I just called Geraldine, who knew Mildred since 1931, and she says that Mildred always carried the harps with her in the car. Before the War she traveled by train and the harps of course went in baggage. But sometime after the war she started traveling around by car and carried everything with her in the car.
Chris- You’re right of course. We had to make compromises to put that up on youtube. But I think it was worth it. For a harpist watching her play, it’s obvious that she was a very good harpist and it’s wonderful that a virtuoso from that generation was so carefully filmed. It’s sad that that sort of thing wasn’t done more often.

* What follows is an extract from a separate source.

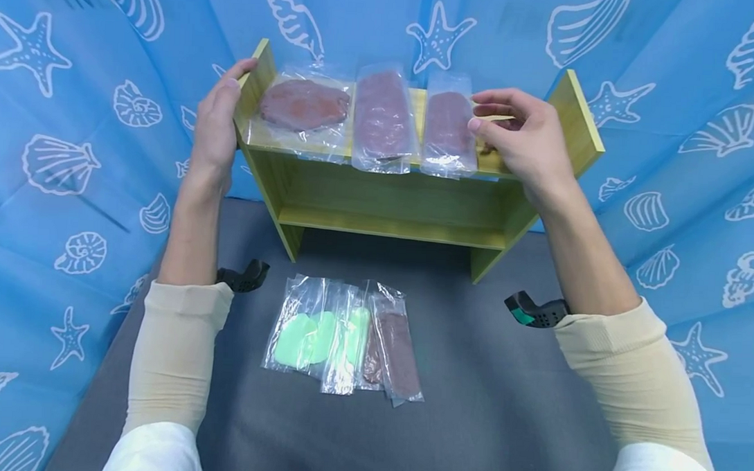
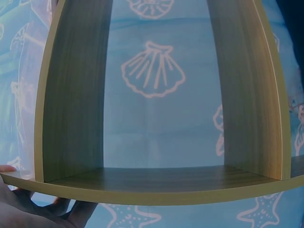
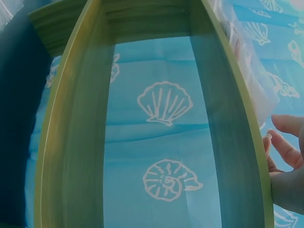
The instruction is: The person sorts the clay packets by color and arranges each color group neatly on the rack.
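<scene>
A small wooden shelf (image 1: 393, 222) stands at the back with clear plastic bags on its top board. My left hand (image 1: 215, 122) grips the shelf's left side panel, thumb on one face and fingers on the other. Flat brownish pieces fill a wide bag (image 1: 304, 108) at the left, a long bag (image 1: 384, 118) in the middle and a narrower bag (image 1: 449, 124) to its right. Beside the narrower bag is my right hand (image 1: 530, 133), thumb and fingers parted, tips right at its edge. Partly behind that hand lies a dark brown piece (image 1: 487, 148).
On the grey table (image 1: 472, 377) in front lie overlapping clear bags, some with pale green pieces (image 1: 298, 340) and some with brown pieces (image 1: 399, 350). Blue curtain (image 1: 58, 252) with white shell drawings hangs behind and at both sides.
</scene>
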`<state>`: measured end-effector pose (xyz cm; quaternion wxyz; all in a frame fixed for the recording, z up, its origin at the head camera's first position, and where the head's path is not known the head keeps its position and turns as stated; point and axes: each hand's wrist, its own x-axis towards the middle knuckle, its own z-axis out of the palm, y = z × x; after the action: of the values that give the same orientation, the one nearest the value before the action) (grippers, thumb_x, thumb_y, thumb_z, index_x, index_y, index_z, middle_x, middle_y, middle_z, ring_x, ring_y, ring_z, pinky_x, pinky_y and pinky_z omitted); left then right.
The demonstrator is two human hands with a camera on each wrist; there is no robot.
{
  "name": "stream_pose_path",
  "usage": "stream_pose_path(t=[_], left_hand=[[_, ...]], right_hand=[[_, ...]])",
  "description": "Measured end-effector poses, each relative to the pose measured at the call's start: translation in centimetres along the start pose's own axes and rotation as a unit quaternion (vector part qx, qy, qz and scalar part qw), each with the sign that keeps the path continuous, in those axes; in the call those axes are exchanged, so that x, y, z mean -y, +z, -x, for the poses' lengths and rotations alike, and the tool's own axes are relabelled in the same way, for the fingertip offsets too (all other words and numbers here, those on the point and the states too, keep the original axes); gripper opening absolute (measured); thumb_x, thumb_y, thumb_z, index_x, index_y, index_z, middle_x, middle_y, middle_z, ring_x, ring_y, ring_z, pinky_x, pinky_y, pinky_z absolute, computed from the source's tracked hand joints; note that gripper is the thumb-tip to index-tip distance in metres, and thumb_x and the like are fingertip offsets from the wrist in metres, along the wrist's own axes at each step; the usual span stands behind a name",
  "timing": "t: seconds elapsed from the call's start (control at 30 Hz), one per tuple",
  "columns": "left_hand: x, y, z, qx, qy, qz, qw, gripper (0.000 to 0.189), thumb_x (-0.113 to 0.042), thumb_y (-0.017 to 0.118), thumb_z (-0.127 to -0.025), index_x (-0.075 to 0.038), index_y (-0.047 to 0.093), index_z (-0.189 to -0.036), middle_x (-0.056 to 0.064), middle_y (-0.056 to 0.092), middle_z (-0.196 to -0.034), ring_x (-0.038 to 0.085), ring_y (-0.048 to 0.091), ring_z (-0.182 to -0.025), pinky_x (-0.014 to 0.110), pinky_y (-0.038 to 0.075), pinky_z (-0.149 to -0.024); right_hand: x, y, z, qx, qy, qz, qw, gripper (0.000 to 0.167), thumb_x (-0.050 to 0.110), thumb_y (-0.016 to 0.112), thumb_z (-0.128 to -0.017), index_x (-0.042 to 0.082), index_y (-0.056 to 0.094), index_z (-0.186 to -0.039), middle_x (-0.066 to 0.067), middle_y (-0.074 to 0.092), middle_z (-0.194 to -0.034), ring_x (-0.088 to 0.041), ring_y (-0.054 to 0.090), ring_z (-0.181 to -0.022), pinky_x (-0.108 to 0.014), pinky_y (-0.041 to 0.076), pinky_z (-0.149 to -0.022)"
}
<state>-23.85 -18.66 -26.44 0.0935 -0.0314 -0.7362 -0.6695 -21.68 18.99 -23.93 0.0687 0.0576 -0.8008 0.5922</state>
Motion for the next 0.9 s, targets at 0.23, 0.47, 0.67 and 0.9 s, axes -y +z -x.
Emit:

I would just point out that they are doubtless still under copyright to the record label. There’s a reason why more things don’t become available, you know, and it’s not slackness on the part of the folks who have the tools.
Anyone with a usb turntable (available almost anywhere–check amazon), a copy of soundsoap or equivalent program to clean up the noise, and a computer can do this. It’s just mostly not legal to do it, except for home use and technically not even then, really.
Oh, certainly. I was more commenting on the idea of getting a USB turntable and doing it yourself. As far as things stand that is perfectly legal.
However if I had a professional studio I definitely wouldn’t do it for hire for anyone else. That would just be opening yourself up to all sorts of liability since it is a commercial enterprise.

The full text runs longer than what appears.